IBM’s observations suggest a strategic approach to infrastructure management, urging organizations to prioritize high-value workloads instead of treating all workloads as equally crucial for migration. By carefully mapping exposure to vendor lock-in across infrastructure, data, and AI models, companies can identify strategic decisions that enhance flexibility without substantial disruption.
In the realm of governance, it is essential for CIOs to enforce production standards rigorously. If an AI agent or model lacks registration, ownership, observability, and stoppability, it should not be deployed.
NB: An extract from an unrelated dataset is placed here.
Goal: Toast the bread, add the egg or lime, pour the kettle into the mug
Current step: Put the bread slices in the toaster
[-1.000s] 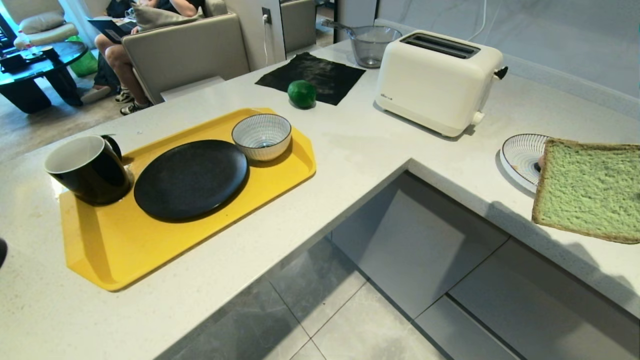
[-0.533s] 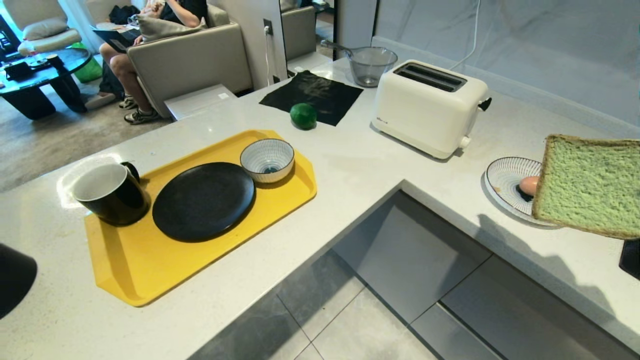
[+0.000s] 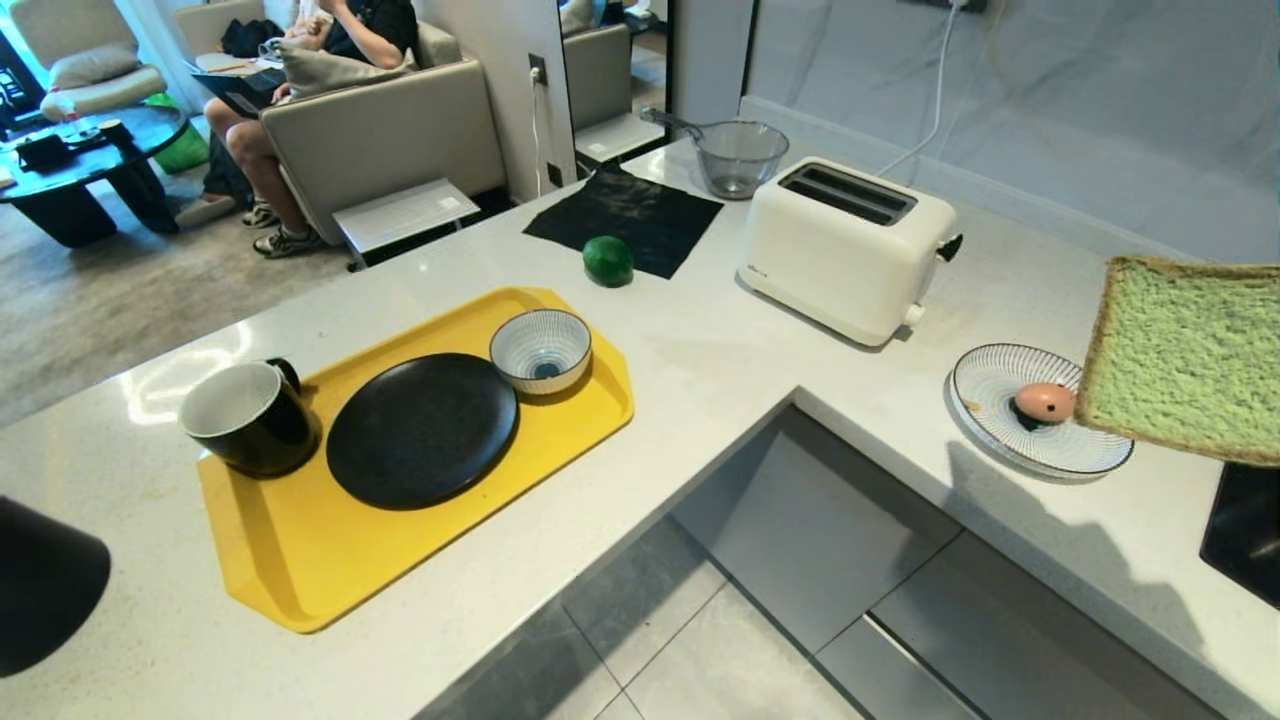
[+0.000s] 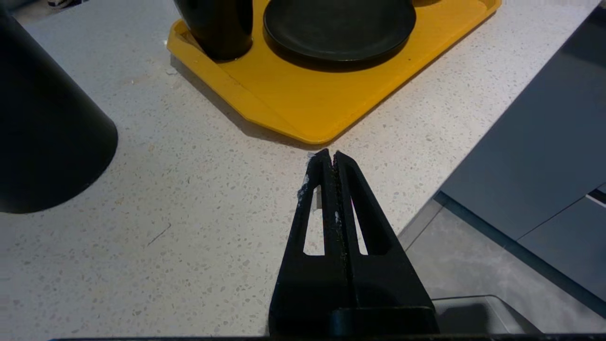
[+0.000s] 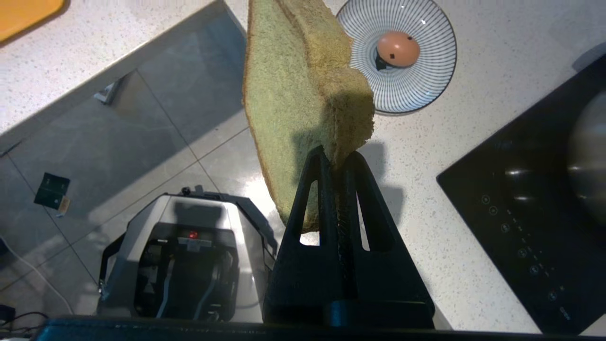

Furthermore, CIOs are encouraged to choose a critical functionality—such as customer service or claims processing—and to redesign governance processes comprehensively.
From a financial standpoint, technology teams should focus on initiatives with strategic value, discontinue funding pilots that lack explicit lines of ownership and success metrics, and prioritize workloads that deliver higher operational value.
Michael Voegele, Global CDIO at Philip Morris International, encapsulated the urgency of the situation succinctly: "AI isn’t just another technology disruption. Unlike past innovations, AI is a self-fueling organism that accelerates its own development." This underscores the critical need for businesses to adapt promptly and thoughtfully in order to harness the full potential of AI while managing its inherent risks effectively.